_Data_:
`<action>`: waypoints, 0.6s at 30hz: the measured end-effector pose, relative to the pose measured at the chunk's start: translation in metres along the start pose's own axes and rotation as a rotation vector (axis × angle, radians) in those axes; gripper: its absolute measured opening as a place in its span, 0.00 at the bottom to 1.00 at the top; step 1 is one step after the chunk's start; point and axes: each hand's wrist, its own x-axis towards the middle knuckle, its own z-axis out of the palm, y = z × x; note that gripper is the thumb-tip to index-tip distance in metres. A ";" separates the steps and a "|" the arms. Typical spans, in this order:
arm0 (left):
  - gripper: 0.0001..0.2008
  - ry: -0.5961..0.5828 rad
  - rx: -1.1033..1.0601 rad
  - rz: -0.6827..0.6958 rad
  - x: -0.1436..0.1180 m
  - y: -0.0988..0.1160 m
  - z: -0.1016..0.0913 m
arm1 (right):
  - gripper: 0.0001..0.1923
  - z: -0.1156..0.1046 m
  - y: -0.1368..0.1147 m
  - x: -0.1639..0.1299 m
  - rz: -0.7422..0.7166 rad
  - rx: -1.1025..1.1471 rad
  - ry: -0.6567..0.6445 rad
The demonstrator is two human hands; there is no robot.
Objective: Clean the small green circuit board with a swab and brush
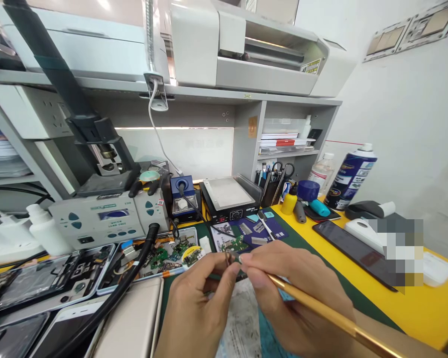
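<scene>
My left hand (pixel 196 298) is closed, with thumb and forefinger pinching a small dark part (pixel 229 257) too small to name. My right hand (pixel 302 283) grips a slim gold-handled tool (pixel 324 312) like a pen, its front end meeting the small part at the left fingertips. What kind of tip it has is hidden by my fingers. Just beyond the fingertips lies a green circuit board (pixel 237 243). Under both hands is a worn, whitish sheet (pixel 242 318) on a green mat (pixel 358 303).
A tray of circuit boards (pixel 160 256) and several phones (pixel 134 318) lie at left, crossed by a black hose (pixel 142 263). Behind stand a grey rework station (pixel 97 219) and a hot plate (pixel 229 194). At right are a dark phone (pixel 354 253) and a spray can (pixel 351 176).
</scene>
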 end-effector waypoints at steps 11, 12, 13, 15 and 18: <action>0.10 -0.003 0.009 -0.012 0.000 0.000 0.000 | 0.10 0.000 0.000 0.000 0.007 -0.054 -0.005; 0.10 -0.003 0.015 -0.010 0.000 0.000 0.000 | 0.10 -0.001 0.000 0.000 0.008 -0.051 -0.007; 0.10 -0.003 0.024 -0.009 0.000 0.000 0.000 | 0.10 -0.001 -0.001 0.000 0.015 -0.052 0.004; 0.10 -0.004 0.037 -0.008 0.000 0.000 0.000 | 0.09 0.000 -0.002 0.000 0.030 -0.058 0.038; 0.10 -0.004 0.013 -0.003 0.000 0.000 0.000 | 0.10 0.000 -0.001 0.001 0.018 -0.037 0.008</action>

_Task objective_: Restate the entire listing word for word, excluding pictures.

_Exercise answer_:
`<action>`: waypoints, 0.6s at 30hz: the measured end-effector pose, relative to the pose measured at the chunk's start: translation in metres along the start pose's own axes and rotation as a rotation vector (axis × angle, radians) in those axes; gripper: its absolute measured opening as a place in its span, 0.00 at the bottom to 1.00 at the top; step 1 is one step after the chunk's start; point and axes: each hand's wrist, its own x-axis towards the middle knuckle, its own z-axis out of the palm, y = z × x; note that gripper is the thumb-tip to index-tip distance in metres. A ";" separates the steps and a "|" the arms. Typical spans, in this order:
arm0 (left):
  - gripper: 0.0001..0.2008
  - ry: -0.5961..0.5828 rad
  - rx: -1.1033..1.0601 rad
  - rz: -0.6827..0.6958 rad
  - x: -0.1436..0.1180 m
  - y: -0.0988..0.1160 m
  - z: -0.1016..0.0913 m
arm1 (right):
  - gripper: 0.0001..0.1923
  - z: -0.1156..0.1046 m
  - y: -0.1368..0.1147 m
  - x: -0.1639..0.1299 m
  - rz: -0.7422..0.7166 rad
  - rx: -1.1025..1.1471 rad
  - ry: -0.6567..0.6445 rad
The demonstrator is two human hands; there is no robot.
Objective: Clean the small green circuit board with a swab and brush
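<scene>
My left hand (pixel 196 298) is closed, with thumb and forefinger pinching a small dark part (pixel 229 257) too small to name. My right hand (pixel 302 283) grips a slim gold-handled tool (pixel 324 312) like a pen, its front end meeting the small part at the left fingertips. What kind of tip it has is hidden by my fingers. Just beyond the fingertips lies a green circuit board (pixel 237 243). Under both hands is a worn, whitish sheet (pixel 242 318) on a green mat (pixel 358 303).
A tray of circuit boards (pixel 160 256) and several phones (pixel 134 318) lie at left, crossed by a black hose (pixel 142 263). Behind stand a grey rework station (pixel 97 219) and a hot plate (pixel 229 194). At right are a dark phone (pixel 354 253) and a spray can (pixel 351 176).
</scene>
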 end-effector waypoints at steps 11, 12, 13, 15 and 18: <action>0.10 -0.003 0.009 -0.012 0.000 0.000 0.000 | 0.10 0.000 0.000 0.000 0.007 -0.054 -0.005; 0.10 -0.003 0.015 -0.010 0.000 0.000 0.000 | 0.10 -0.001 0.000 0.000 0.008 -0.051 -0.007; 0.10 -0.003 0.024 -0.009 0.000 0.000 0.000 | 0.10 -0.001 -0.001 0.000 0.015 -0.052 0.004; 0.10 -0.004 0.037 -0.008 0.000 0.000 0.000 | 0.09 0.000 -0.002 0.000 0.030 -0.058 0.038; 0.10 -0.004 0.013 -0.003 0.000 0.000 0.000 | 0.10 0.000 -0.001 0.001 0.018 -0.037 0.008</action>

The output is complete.